# Identify What's Wrong with the Argument (Logic and Proofs)

1. Sep 30, 2015

### tamuag

1. The problem statement, all variables and given/known data
Taken from Discrete Mathematics and its Applications, Seventh Edition:
"What is wrong with this argument? Let $S(x, y)$ be '$x$ is shorter than $y$.' Given the premise $\exists s S(s, Max)$, it follows that $S(Max, Max)$. Then by existential generalization it follows that $\exists x S(x, x)$, so that someone is shorter than himself."

2. Relevant equations
A similarly worded question (i.e., it begins with, "What is wrong with this argument?...") has its answer in the back of the book. The answer is as follows:

"We know that some $x$ exists that makes $H(x)$ true, but we cannot conclude that $Lola$ is one such $x$."

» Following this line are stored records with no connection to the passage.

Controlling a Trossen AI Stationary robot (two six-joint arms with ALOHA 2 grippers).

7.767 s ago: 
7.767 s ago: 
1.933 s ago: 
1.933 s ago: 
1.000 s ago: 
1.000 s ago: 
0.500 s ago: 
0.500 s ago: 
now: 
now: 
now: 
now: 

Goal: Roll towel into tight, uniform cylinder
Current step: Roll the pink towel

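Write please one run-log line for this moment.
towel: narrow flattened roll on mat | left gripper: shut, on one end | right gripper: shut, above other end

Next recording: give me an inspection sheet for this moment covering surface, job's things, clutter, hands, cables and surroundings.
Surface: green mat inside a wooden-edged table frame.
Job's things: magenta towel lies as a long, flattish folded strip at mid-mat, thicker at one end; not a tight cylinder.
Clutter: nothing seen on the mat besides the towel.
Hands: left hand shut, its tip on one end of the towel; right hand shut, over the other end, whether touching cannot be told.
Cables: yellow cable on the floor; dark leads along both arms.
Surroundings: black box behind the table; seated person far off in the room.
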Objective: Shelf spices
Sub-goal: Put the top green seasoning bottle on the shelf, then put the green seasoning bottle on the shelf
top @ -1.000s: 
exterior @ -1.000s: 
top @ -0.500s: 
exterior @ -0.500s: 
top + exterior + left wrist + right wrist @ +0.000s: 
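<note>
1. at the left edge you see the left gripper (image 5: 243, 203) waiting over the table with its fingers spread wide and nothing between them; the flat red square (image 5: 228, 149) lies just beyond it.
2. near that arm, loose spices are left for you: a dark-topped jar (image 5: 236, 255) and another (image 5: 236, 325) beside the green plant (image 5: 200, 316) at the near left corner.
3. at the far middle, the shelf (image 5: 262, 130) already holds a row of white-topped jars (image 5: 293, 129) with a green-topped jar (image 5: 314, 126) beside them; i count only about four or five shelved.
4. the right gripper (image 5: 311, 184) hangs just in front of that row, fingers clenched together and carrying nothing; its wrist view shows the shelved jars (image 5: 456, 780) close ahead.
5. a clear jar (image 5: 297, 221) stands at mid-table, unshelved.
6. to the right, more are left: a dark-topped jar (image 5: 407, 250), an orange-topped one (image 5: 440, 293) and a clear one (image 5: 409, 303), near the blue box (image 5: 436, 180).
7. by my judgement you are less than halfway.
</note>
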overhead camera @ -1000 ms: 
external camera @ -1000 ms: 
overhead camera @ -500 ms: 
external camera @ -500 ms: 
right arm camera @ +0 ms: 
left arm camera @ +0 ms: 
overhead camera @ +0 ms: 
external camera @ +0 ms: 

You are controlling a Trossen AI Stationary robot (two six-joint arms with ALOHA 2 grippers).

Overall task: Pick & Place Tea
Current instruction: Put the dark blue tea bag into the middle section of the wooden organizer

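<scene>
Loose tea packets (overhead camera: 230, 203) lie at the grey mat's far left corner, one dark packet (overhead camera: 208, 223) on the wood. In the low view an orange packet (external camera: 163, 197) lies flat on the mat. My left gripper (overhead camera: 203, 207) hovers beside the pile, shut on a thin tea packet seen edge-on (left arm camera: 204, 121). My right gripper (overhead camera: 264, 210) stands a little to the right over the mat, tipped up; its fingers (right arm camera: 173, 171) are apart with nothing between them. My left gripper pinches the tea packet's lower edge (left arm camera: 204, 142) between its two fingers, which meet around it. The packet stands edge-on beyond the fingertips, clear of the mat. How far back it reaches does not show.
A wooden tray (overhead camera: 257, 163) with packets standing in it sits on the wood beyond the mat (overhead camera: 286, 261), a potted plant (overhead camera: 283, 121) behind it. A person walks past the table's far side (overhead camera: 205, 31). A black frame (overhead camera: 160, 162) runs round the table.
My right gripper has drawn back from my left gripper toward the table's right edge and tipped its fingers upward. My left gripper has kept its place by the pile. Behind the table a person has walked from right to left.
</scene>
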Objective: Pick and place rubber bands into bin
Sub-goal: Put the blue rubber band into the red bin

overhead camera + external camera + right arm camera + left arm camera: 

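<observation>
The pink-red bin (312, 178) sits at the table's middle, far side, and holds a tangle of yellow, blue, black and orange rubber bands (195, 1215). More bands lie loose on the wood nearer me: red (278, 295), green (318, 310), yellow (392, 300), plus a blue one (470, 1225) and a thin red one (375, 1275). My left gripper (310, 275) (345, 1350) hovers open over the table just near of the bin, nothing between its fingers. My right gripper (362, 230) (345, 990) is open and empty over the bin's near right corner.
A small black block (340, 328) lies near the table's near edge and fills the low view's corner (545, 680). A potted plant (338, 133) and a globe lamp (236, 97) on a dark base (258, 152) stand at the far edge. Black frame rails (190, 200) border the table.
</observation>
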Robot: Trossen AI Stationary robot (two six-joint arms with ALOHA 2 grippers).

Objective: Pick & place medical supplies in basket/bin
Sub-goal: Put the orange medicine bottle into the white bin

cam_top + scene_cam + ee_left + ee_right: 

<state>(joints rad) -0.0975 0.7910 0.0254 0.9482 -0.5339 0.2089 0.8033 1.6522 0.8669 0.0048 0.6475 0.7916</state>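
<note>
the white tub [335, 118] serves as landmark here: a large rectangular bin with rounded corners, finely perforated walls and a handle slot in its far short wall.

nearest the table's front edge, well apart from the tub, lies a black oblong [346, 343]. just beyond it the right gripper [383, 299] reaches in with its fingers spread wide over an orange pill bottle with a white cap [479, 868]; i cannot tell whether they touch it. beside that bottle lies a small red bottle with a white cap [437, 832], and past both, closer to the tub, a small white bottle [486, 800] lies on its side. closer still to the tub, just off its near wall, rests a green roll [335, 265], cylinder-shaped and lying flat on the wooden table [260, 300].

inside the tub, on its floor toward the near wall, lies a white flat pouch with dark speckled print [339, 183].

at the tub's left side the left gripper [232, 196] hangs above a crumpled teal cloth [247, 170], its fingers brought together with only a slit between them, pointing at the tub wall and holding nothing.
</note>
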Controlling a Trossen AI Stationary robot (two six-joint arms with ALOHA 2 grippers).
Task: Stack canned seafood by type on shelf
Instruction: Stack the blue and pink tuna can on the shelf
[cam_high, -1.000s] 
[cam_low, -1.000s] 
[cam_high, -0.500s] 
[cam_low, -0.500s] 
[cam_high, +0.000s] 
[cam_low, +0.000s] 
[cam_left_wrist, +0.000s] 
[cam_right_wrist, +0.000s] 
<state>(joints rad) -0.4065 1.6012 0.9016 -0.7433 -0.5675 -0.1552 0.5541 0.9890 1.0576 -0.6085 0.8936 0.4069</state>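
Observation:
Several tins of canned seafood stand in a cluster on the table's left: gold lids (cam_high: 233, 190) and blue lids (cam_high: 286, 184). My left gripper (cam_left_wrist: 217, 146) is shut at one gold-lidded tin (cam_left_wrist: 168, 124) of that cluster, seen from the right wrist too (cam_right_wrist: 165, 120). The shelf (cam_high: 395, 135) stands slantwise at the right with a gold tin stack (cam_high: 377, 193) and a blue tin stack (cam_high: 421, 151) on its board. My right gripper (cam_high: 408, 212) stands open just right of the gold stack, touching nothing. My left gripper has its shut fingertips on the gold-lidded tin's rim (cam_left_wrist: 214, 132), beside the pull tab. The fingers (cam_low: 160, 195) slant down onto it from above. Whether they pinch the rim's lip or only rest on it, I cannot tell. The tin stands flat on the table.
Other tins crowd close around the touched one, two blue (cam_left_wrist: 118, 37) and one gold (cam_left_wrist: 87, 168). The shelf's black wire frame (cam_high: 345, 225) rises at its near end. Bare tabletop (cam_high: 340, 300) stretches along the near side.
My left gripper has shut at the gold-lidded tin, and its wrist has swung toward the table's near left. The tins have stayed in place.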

3. The attempt at a solution
Prior to looking at the answer to the similar question in the back of the book, I thought that perhaps I was being asked to identify what logical error was being made (e.g., fallacy of affirming the conclusion, fallacy of denying the hypothesis, etc.). However, the answer to the similarly worded question is very plainspoken (for lack of a better term).

So I figured they'd be looking for an answer that looks like one of the following:
(1)-$s$ isn't apart of the given domain ($x$ or $y$).
(2)-It doesn't follow that $S(Max,Max)$ given $∃sS(s,Max)$.
(3)-A person can't be shorter than his or herself (i.e., $x \not< x$). That's impossible.
(4)-$x$ is distict from $y$ (i.e., $x \not= y$).
(5, which is what I'd say is the answer)-Some combination of answers 3 and 4.

(I realize that some of these are kind of saying the same thing.)

A student peer tutor has said that none of those are the correct answers.

What's wrong with these answers? If the answer, "We don't know that $Lola \in x$," will satisfy a similar question, what's wrong with these? As I said, my first choice for my answer would be (5).

2. Sep 30, 2015

### Staff: Mentor

I like it that their chosen answers are plainspoken (as you put it) rather than logical jargon such as "fallacy of affirming the conclusion," etc.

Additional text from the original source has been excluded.